Brief: Reprint the full listing exactly.

Supplied material:
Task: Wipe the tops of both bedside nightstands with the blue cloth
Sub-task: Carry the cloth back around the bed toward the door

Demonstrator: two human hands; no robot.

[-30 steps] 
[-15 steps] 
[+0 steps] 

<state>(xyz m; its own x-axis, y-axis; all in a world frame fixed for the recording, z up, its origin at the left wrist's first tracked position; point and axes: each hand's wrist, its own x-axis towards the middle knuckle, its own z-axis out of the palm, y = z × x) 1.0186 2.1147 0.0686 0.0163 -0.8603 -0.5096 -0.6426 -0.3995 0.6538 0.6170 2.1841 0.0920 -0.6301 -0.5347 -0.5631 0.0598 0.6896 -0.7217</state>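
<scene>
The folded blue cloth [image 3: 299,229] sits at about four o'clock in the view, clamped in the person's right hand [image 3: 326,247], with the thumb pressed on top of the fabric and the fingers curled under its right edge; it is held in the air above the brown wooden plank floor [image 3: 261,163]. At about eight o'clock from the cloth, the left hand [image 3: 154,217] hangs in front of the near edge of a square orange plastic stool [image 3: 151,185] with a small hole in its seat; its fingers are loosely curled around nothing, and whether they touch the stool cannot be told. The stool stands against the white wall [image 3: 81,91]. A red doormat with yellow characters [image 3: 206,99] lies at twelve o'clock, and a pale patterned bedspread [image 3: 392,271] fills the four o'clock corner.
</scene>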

Response for this exercise:
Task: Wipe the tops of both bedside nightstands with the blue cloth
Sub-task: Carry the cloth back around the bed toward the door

Demonstrator: two human hands; no robot.

[-30 steps] 
[-15 steps] 
[+0 steps] 

<state>(xyz m; its own x-axis, y-axis; all in a world frame fixed for the recording, z up, its origin at the left wrist's first tracked position; point and axes: each hand's wrist, its own x-axis towards the middle knuckle, its own z-axis out of the palm, y = z × x) 1.0186 2.1147 0.0686 0.0163 -0.8603 -0.5096 -0.6426 -0.3995 0.6538 0.6170 2.1841 0.0920 -0.6301 -0.5347 -0.5631 0.0598 0.6896 -0.7217</state>
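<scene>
The folded blue cloth [image 3: 299,229] sits at about four o'clock in the view, clamped in the person's right hand [image 3: 326,247], with the thumb pressed on top of the fabric and the fingers curled under its right edge; it is held in the air above the brown wooden plank floor [image 3: 261,163]. At about eight o'clock from the cloth, the left hand [image 3: 154,217] hangs in front of the near edge of a square orange plastic stool [image 3: 151,185] with a small hole in its seat; its fingers are loosely curled around nothing, and whether they touch the stool cannot be told. The stool stands against the white wall [image 3: 81,91]. A red doormat with yellow characters [image 3: 206,99] lies at twelve o'clock, and a pale patterned bedspread [image 3: 392,271] fills the four o'clock corner.
</scene>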

The answer has been written out completely.